Interview: Marion Cotillard, « Je ne suis pas une star »

La plus grande star hollywoodienne de France qui prend le bus à Seraing. Cela fait bizarre, un très court instant, car très vite Marion Cotillard vous fait oublier que c’est elle qui joue le rôle principal dans ‘Deux Jours, Une Nuit’. Le glamour, l’actrice oscarisée l’a oublié lorsqu’elle s’est lancée dans l’aventure avec nos frères Dardenne. Même si cela la mènerait finalement tout droit à Blingbling City, au Festival de Cannes.

Comment avez-vous découvert le cinéma des frères Dardenne?

Par ‘La Promesse’. Un film sublime qui m’a totalement époustouflée. Depuis, j’ai continué à suivre le travail des frères, j’ai vu tous leurs films. Je suis une immense fan. La plus grande qualité de Luc et Jean-Pierre, c’est leur amour du spectateur. Ils veulent entraîner le public dans leurs histoires, qui sont toujours pleines de surprises. Un film comme ‘Deux Jours, Une Nuit’ est à la fois un thriller, une comédie et un drame social.

Travailler avec ses idoles peut être dégrisant. Tout s’est-il déroulé comme vous l’aviez espéré?

Oui, oui, je suis toujours fan. (rires) Le tournage a été une aventure extraordinaire. Sur le plateau, je me suis sentie plus libre que jamais. Les frères sont très exigeants, mais ils vous donnent aussi une énorme confiance et une base particulièrement solide sur laquelle travailler.

Les films des frères Dardenne sont très proches de la réalité quotidienne. Je peux m’imaginer qu’en tant que star de cinéma vous en êtes justement assez éloignée. N’est-ce pas un peu paradoxal?

Non. Je ne suis pas éloignée du tout de la réalité, et je ne me considère absolument pas comme une star non plus. Cette image est créée par les médias. Même les superstars américaines qui son constamment sous surveillance, ne sont pas totalement coupées du monde extérieur. C’est vrai, je mène une vie très particulière. Je n’ai pas de régularité, je voyage dans le monde entier et je rencontre énormément de gens. Mais je pense que les PDG de multinationales, par exemple, sont nettement plus étrangers au monde,que les acteurs. Dans notre travail, nous faisons au moins encore un portrait de la réalité.

Et pourtant: du visage de Dior à l’ouvrière, c’est un grand pas;

Oui, tout comme c’est un grand pas de moi-même à ce visage de Dior. C’est aussi un rôle pour lequel je dois me préparer physiquement. Mais c’est justement ce genre de grand écart qui m’intéresse.

Avez-vous abordé de nouveaux registres grâce aux Dardenne?

J’ai en tous les cas énormément appris en tant qu’actrice.

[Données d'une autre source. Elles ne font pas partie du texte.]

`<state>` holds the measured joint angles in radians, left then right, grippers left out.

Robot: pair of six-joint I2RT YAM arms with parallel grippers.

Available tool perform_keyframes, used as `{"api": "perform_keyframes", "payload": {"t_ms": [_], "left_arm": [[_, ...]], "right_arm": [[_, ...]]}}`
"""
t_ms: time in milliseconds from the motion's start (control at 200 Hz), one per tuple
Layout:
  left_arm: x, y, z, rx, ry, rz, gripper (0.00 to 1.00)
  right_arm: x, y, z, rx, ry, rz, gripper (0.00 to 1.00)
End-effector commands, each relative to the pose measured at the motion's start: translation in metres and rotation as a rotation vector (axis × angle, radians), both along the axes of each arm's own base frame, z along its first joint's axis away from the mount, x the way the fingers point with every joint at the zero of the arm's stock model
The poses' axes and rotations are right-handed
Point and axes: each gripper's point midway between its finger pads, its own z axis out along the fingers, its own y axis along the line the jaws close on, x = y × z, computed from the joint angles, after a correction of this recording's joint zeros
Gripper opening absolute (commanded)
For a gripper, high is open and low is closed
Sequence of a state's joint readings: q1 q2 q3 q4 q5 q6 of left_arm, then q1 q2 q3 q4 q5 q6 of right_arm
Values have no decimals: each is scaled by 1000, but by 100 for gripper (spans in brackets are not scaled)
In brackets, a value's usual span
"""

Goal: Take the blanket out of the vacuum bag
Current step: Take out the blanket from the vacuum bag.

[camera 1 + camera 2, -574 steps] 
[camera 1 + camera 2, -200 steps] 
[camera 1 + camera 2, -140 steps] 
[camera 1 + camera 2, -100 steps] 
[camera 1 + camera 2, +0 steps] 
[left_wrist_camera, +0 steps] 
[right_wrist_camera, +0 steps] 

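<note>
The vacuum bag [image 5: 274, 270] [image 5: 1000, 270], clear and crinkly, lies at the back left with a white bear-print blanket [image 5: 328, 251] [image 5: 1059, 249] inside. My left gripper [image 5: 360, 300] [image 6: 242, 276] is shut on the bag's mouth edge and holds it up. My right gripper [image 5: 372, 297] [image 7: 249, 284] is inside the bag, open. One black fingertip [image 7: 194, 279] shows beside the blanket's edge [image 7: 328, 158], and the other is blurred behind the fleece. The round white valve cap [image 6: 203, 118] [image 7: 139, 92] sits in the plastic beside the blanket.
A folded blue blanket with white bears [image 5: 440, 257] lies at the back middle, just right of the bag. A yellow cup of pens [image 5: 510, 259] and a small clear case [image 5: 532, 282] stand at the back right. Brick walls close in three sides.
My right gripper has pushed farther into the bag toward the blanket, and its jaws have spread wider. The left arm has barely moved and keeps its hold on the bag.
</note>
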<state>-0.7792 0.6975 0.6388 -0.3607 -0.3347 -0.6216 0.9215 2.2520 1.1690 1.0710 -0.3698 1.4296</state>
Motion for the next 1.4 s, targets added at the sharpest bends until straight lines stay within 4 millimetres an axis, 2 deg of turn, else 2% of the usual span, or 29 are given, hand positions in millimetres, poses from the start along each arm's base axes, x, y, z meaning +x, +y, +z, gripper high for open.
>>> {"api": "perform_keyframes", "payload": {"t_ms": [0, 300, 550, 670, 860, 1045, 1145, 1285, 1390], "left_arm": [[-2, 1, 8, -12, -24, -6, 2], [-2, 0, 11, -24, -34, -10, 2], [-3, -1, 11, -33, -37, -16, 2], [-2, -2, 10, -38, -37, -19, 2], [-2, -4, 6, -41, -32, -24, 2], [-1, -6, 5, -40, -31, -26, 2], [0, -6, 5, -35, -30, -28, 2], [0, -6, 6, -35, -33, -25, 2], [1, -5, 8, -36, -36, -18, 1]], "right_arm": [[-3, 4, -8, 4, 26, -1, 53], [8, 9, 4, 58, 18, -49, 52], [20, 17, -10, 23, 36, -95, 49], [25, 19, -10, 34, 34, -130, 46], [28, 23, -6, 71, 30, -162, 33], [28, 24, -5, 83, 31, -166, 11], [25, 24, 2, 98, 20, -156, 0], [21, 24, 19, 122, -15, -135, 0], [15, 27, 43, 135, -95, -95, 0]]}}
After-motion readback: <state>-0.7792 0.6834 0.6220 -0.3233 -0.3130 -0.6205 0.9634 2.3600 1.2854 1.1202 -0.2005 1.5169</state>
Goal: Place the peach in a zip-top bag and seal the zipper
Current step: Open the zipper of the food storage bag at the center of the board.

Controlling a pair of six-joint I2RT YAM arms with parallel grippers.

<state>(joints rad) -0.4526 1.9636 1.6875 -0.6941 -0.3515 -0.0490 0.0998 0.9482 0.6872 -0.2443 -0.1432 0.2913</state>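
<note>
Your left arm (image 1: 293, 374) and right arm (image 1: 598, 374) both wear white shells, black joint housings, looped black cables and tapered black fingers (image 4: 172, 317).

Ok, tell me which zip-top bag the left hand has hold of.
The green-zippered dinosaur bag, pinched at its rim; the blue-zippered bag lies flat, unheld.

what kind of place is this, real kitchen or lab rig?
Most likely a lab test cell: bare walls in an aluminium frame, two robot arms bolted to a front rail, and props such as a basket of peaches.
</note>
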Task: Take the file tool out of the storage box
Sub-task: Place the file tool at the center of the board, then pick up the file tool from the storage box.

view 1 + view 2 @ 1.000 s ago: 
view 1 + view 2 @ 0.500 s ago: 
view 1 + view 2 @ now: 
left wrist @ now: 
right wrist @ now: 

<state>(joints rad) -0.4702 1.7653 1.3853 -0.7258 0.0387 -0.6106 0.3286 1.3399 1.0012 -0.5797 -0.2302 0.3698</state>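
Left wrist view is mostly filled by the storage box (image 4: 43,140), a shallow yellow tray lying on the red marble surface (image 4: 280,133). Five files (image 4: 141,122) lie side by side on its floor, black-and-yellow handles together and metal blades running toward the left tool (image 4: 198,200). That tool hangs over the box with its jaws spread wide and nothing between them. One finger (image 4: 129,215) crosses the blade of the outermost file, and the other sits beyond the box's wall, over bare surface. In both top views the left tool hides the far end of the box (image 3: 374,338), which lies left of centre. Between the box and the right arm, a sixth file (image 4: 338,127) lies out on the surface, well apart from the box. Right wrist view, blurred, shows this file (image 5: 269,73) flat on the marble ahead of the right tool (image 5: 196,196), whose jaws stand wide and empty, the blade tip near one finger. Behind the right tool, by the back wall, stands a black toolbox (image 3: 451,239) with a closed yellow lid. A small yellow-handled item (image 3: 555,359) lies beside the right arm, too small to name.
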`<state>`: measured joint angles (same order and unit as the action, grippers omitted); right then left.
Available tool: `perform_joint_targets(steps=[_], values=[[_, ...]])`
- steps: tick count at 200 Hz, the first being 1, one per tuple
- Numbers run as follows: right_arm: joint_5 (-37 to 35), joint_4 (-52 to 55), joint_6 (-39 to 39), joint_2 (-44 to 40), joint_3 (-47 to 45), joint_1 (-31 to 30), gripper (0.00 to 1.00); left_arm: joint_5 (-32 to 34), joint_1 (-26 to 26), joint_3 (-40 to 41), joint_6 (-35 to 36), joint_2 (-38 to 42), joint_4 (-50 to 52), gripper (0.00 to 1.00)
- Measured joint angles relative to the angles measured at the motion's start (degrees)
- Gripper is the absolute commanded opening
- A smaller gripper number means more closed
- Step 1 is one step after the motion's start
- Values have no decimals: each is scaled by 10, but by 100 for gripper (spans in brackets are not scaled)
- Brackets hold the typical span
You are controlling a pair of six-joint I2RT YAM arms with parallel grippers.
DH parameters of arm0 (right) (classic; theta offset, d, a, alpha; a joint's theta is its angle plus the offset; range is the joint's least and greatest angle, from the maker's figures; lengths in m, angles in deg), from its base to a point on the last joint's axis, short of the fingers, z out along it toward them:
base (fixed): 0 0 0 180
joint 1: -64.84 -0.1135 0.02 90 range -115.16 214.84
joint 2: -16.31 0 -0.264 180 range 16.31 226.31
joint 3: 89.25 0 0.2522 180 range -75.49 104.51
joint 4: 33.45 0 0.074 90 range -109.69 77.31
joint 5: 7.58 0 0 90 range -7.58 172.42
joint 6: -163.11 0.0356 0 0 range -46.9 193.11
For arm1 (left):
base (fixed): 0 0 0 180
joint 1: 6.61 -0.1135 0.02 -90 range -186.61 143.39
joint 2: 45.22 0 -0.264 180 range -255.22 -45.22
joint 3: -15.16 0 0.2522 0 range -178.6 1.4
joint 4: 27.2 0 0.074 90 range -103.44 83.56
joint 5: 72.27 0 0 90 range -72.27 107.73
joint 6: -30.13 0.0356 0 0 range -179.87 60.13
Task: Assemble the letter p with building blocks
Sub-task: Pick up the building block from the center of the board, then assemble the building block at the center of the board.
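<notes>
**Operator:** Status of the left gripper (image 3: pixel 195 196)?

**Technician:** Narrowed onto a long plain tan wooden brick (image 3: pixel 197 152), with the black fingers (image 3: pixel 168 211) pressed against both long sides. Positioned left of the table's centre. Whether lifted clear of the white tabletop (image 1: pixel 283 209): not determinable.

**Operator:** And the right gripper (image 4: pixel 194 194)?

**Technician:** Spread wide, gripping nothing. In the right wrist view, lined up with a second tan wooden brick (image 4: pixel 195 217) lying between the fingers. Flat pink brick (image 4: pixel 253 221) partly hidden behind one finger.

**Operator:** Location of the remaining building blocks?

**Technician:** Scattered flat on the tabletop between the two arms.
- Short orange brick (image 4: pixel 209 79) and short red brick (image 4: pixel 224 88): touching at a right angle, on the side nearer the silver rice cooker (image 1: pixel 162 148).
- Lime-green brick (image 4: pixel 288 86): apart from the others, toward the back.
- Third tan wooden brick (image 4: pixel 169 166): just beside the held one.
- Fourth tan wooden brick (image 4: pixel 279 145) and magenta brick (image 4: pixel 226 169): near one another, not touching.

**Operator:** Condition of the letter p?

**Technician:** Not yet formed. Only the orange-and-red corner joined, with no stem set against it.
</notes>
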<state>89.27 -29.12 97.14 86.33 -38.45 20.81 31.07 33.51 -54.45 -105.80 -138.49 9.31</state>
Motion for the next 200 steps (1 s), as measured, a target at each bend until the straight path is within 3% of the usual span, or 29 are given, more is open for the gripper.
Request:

C’est dû aux frères Dardenne de manière générale, mais aussi à leur méthode de travail spécifique pour ce film. Chaque scène est en effet constituée d’une seule longue prise. Vous êtes dans ce cas obligée de faire appel à votre imagination. Si je voulais que Sandra reste tout le temps crédible durant ces longues prises, alors il fallait que je la connaisse à fond. Je devais savoir exactement, pour moi-même, pourquoi elle avait eu une dépression, combien de temps celle-ci avait duré, comment sa famille avait vécu cela. Mais aussi comment avait été son enfance, quelle musique elle aimait écouter et ce qui la faisait rire. Quand vous savez tout cela, vous pouvez vous y raccrocher pour donner vie à votre interprétation. Certainement vu le nombre de prises que nous faisions. En moyenne, il y en avait 40 à 50 par scène, mais parfois cela pouvait même aller jusqu’à 90.

C’est quand même énorme. N’étiez-vous pas exténuée à la longue?


Non, je trouvais cela très en richissant justement. Aussi du fait que vous êtes ainsi obligée de continuer à réfléchir. Lorsque vous avez fait 50 prises, les petites histoires que vous avez inventées finissent parfois par se tarir. Vous devez alors trouver autre chose sur quoi travailler. Je pouvais vraiment utiliser pleinement mon imagination, et c’était extrêmement gratifiant.

C’est la première fois que vous travaillez avec un réalisateur belge, mais pas la dernière, espérons. Est-ce que vous y avez pris goût?

Vous avez ici un certain nombre de réalisateurs extrêmement talentueux. Michael Roskam de ‘Rundskop’, par exemple. J’ai déjà eu l’occasion de le croiser, mais je n’ai pas encore pu discuter avec lui. Mais savez-vous quel était mon film préféré l’an dernier? ‘The Broken Circle Breakdown’. Ce film m’a profondément touchée. Il est inventif, émouvant, les acteurs sont fabuleux… Partout, j’ai voté pour lui. Aux Césars ET aux Oscars!»